Ehm, no, the Geneve emulation is also extremely accurate in MAME, take my word for it.

 

I'm not sure what you actually expected. The GPL speed 1 is designed to decelerate the system so much that you get a similar speed as the original TI console, even a bit slower. Otherwise, you would not be able to play the old games.

 

And GPL speed 5 is fastest. As expected.

 

The Geneve is clearly not 4 times faster than the TI. The external speed is 3 MHz as with the TMS9900; the 12 MHz are only inside the CPU.

  • Like 3
Link to comment
Share on other sites

OK then, I ran MANDEL in Extended Basic/GPL mode on my real Geneve.

 

GPL speed 1: 148.47 sec

GPL speed 2: 108.02 sec

GPL speed 3: 97.26 sec

GPL speed 4: 88.78 sec

GPL speed 5: 78.08 sec

 

Those numbers look much better and match the emulated times quite well, I dare to say.

 

Tim, I just copied the files MANDEL and MANDEL40 from the disk image to my Geneve, no problem with loading. MANDEL40 does not run on my ABASIC4, "name not in table"; it seems to rely on GPL mode, and I guess ABASIC4 runs in native mode.

Edited by mizapf
  • Like 3
Link to comment
Share on other sites

9 minutes ago, mizapf said:

Tim, I just copied the files MANDEL and MANDEL40 from the disk image to my Geneve, no problem with loading. MANDEL40 does not run on my ABASIC4, "name not in table"; it seems to rely on GPL mode, and I guess ABASIC4 runs in native mode.

Sorry, my post was not clear: I am able to LOAD (via OLD) MANDEL and MANDEL40 within XB and ABASIC however, LISTing MANDEL in ABASIC crashes the interpreter and abruptly exits to the Geneve command line.  XB can LIST and RUN MANDEL but I cannot edit or duplicate line 164 and the other long CALL LOAD statements without decreasing the parameter count.  I was going to edit the program lines to create a copy of the program that would LIST and RUN in advanced basic. Alas, I've run out of time to play for the time being ;) 

 

  • Like 2
Link to comment
Share on other sites

 

3 hours ago, mizapf said:

Ehm, no, the Geneve emulation is also extremely accurate in MAME, take my word for it.

 

I'm not sure what you actually expected.

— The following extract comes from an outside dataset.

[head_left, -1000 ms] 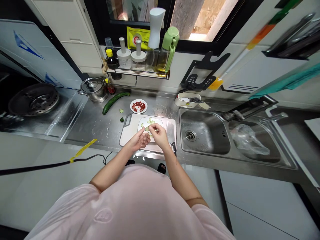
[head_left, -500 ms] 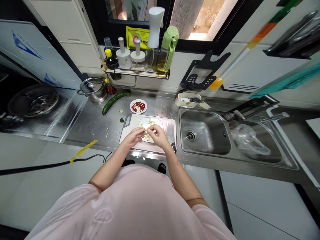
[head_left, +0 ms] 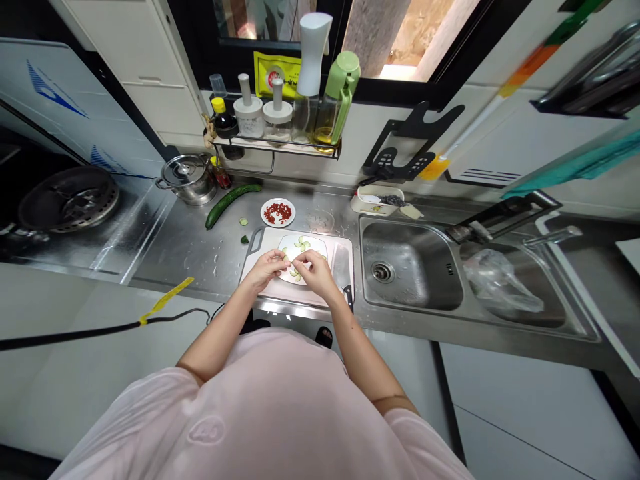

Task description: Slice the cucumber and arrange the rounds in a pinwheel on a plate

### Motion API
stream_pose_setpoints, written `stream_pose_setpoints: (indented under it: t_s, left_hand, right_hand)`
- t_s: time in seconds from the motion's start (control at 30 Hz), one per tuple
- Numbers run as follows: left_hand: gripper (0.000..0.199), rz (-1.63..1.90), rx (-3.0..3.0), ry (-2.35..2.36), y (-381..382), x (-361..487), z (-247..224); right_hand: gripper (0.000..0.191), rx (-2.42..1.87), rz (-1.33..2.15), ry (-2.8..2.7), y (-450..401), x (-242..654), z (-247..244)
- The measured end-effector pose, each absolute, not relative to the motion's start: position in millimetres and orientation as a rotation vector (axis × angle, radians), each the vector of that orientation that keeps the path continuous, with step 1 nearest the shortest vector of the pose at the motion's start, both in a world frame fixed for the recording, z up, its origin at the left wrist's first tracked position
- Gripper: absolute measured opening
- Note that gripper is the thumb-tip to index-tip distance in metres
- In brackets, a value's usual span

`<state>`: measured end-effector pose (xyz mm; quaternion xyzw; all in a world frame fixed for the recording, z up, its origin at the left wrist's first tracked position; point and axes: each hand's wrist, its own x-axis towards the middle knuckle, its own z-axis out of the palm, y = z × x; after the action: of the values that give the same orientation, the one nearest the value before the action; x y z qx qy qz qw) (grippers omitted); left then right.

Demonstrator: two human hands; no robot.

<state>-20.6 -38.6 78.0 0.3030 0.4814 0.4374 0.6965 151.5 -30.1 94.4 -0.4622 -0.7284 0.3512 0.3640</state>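
Both forearms reach forward over a white cutting board [head_left: 300, 295] on the steel counter [head_left: 175, 257], elbows bent, hands meeting above a white plate [head_left: 318, 245] on the board. The left hand [head_left: 263, 270] and right hand [head_left: 317, 273] curve inward, fingertips close together; whether they grasp a slice is hidden. Thin cucumber slices [head_left: 299, 244] lie in a ring on the plate, around and under the fingers.

Left hand: bare left hand [head_left: 263, 270], palm down, fingers [head_left: 276, 261] curled inward.
Right hand: bare right hand [head_left: 317, 272], fingertips [head_left: 301, 256] pinched, just beside left hand.
Arms: bare forearms [head_left: 220, 327] angled inward, both reaching forward.
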Motion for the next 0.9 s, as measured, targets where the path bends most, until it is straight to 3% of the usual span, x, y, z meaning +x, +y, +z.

The GPL speed 1 is designed to decelerate the system so much that you get a similar speed as the original TI console, even a bit slower. Otherwise, you would not be able to play the old games.

 

And GPL speed 5 is fastest. As expected.

 

The Geneve is clearly not 4 times faster than the TI. The external speed is 3 MHz as with the TMS9900; the 12 MHz are only inside the CPU.

You know that The MYARC 9640 User's Manual claims

Quote

The Speed can be set at any one of the GPL-speed values listed below:
1 - Normal TI-99/4A in Basic -Slowest
2 - The TI-99/4A in Extended Basic
3 - Approximately 2 times faster than the TI-99/4A.
4 - Approximately 3 times faster than the TI-99/4A.
5 - Approximately 3 1/4 times faster than the TI-99/4A.

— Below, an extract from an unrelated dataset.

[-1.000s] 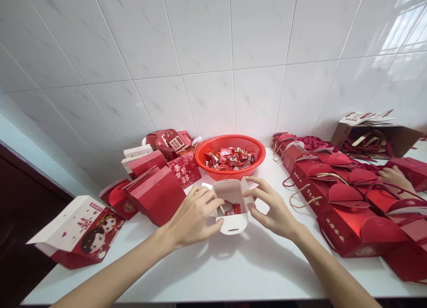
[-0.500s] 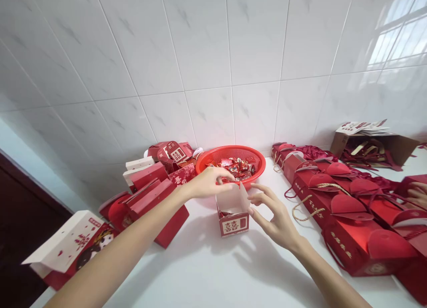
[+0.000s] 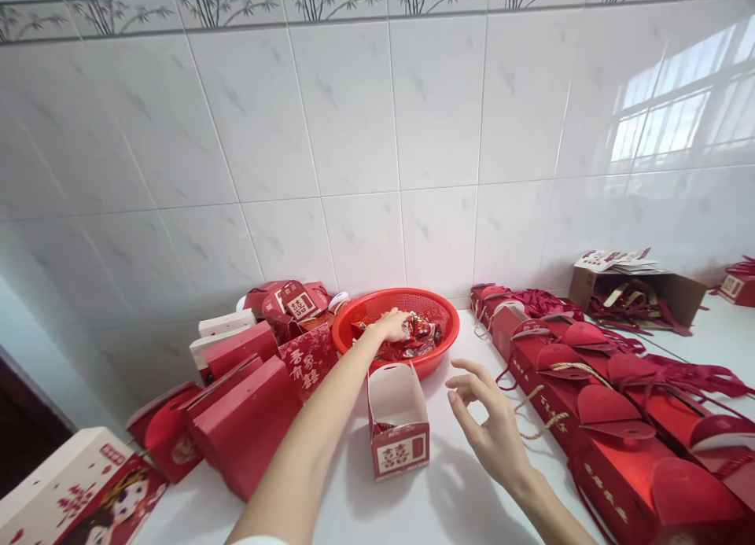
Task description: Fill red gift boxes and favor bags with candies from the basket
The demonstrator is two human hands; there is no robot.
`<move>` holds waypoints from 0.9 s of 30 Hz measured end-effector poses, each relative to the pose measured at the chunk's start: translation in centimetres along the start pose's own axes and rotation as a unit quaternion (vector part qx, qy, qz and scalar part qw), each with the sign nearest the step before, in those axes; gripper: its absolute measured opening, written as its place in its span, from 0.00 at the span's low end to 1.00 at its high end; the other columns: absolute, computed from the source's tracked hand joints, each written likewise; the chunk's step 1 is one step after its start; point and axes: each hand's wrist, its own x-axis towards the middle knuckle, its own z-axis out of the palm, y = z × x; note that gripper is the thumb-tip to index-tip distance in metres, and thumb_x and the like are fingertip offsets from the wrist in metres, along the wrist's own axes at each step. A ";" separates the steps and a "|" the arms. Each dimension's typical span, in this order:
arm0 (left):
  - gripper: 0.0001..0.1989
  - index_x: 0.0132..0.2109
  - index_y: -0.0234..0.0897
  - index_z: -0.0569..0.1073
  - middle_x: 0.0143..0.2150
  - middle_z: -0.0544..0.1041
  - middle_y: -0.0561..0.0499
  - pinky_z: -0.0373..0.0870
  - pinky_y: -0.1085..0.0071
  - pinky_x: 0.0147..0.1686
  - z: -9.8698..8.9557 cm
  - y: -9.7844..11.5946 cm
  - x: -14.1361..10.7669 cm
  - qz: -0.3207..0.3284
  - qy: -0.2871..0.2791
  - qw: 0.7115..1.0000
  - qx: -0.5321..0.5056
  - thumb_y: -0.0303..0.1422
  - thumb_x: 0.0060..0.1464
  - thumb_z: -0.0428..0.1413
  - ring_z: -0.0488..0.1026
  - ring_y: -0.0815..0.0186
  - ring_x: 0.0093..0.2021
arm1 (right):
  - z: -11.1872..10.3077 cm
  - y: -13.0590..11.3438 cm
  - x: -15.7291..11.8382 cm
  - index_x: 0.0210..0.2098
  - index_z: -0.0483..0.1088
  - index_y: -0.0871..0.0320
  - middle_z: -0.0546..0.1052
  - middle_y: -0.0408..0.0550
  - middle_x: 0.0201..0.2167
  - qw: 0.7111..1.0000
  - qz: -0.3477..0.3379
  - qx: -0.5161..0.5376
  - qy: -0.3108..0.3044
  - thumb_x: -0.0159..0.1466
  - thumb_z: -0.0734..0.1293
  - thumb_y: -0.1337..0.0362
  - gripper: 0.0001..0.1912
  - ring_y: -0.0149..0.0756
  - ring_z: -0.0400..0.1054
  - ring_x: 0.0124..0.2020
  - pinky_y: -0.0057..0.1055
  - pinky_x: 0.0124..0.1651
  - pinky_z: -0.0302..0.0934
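Observation:
An open red box with a white inside [image 3: 401,443] stands upright on the white table, with some red wrapped pieces low inside it. Behind it is a red plastic basket [image 3: 443,354] with red wrapped sweets [image 3: 420,329]. My left hand [image 3: 392,325] reaches into the basket among the sweets; its fingertips are partly hidden, so its grip is unclear. Just right of the open box, my right hand [image 3: 484,419] hovers over the table, fingers curved and apart, holding nothing.
Red boxes with cord handles [image 3: 560,403] line the right side. A brown carton [image 3: 678,297] of ribbons is behind them. More red boxes [image 3: 253,427] and a white-topped printed box [image 3: 76,490] stand at left. A tiled wall closes the back.
My left hand has left the open box's rim and gone into the basket. My right hand has moved off the box's side. The view has tilted upward; the hand at far right is gone.

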 end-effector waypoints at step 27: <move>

So I expected at least 3x speed for GPL speed = 5 but we have only 2x.  Anyway an ML-program which is in scratchpad RAM must be much faster on the TMS9995@12MHz than on the TM9900@3MHz...  However my results with my implementation of pi-spigot show that we still have only 2x acceleration.

The computation of 1000 digits of the number π takes about 68s on the TI-99/4A and about 31s on the Geneva...  Both results are taken from MAME.

I attached a new disk image which may be used with standard Basic (E/A cartridge is required too) or with XB.  Load PIEA for the former case and PIXB for the latter.  This disk also contains the MANDEL program. 

3 hours ago, mizapf said:

OK, "very" accurate, not "extremely" accurate ... will have to check a bit further how to improve it. But good enough. The first picture is with GPL speed 5, the second is with GPL speed 1.

Thank you very much for these photos!  I feel like I have touched your hardware. :) Would you like to run PIXB or PIEA too? ;) Results for 100 and 3000 digits would be also very good for me to get.  However it seems that your system is European and this may cause an issue.  I assume that the raster interrupt frequency is 60 Hz but maybe your system uses 50 MHz.  This possible issue can be corrected in line 240.  You can change the divider here to a proper one.  BTW MANDEL timing calculation doesn't depend on PAL/NTSC frequency.  IMHO even if American and European models use the same 3 MHz for the CPU the PAL system should be slightly faster because the NTSC system spends more time handling raster interrupts.  Anyway it interesting to know is there a way how to distinguish PAL system from NTSC?

2 hours ago, InsaneMultitasker said:

I tried to load the program into Advanced BASIC, listing the program crashes the system.  I loaded the file into Extended BASIC, however, lines 164-166 cannot be edited or duplicate - XB reports "LINE TOO LONG".    How was this program entered?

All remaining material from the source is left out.